### DATASET EXTRACT

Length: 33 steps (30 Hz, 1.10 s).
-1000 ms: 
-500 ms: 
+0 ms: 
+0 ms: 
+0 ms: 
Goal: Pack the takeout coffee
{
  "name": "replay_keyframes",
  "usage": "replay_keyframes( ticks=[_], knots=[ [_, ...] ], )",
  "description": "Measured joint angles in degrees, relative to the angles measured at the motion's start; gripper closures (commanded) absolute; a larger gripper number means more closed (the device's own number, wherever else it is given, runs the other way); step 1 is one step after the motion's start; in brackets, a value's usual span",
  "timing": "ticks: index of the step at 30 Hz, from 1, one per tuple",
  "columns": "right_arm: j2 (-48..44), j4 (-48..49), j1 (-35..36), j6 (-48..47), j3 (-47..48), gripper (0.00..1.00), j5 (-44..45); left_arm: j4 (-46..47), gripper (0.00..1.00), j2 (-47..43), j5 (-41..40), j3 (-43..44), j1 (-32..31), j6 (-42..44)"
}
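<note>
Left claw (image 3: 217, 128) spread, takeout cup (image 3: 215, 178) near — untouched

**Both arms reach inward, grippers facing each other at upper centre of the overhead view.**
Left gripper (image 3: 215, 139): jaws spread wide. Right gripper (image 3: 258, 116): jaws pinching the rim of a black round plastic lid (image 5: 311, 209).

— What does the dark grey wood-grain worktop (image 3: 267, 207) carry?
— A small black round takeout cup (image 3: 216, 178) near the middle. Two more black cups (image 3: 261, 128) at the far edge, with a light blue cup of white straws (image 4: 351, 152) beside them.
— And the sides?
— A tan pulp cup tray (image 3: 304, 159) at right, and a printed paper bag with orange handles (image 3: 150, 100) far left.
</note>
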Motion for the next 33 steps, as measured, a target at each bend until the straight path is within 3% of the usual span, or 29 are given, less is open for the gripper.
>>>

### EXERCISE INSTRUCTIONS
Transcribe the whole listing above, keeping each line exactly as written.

### WRITTEN REPLY
Length: 33 steps (30 Hz, 1.10 s).
-1000 ms: 
-500 ms: 
+0 ms: 
+0 ms: 
+0 ms: 
Goal: Pack the takeout coffee
{
  "name": "replay_keyframes",
  "usage": "replay_keyframes( ticks=[_], knots=[ [_, ...] ], )",
  "description": "Measured joint angles in degrees, relative to the angles measured at the motion's start; gripper closures (commanded) absolute; a larger gripper number means more closed (the device's own number, wherever else it is given, runs the other way); step 1 is one step after the motion's start; in brackets, a value's usual span",
  "timing": "ticks: index of the step at 30 Hz, from 1, one per tuple",
  "columns": "right_arm: j2 (-48..44), j4 (-48..49), j1 (-35..36), j6 (-48..47), j3 (-47..48), gripper (0.00..1.00), j5 (-44..45); left_arm: j4 (-46..47), gripper (0.00..1.00), j2 (-47..43), j5 (-41..40), j3 (-43..44), j1 (-32..31), j6 (-42..44)"
}
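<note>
Left claw (image 3: 217, 128) spread, takeout cup (image 3: 215, 178) near — untouched

**Both arms reach inward, grippers facing each other at upper centre of the overhead view.**
Left gripper (image 3: 215, 139): jaws spread wide. Right gripper (image 3: 258, 116): jaws pinching the rim of a black round plastic lid (image 5: 311, 209).

— What does the dark grey wood-grain worktop (image 3: 267, 207) carry?
— A small black round takeout cup (image 3: 216, 178) near the middle. Two more black cups (image 3: 261, 128) at the far edge, with a light blue cup of white straws (image 4: 351, 152) beside them.
— And the sides?
— A tan pulp cup tray (image 3: 304, 159) at right, and a printed paper bag with orange handles (image 3: 150, 100) far left.
</note>
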Motion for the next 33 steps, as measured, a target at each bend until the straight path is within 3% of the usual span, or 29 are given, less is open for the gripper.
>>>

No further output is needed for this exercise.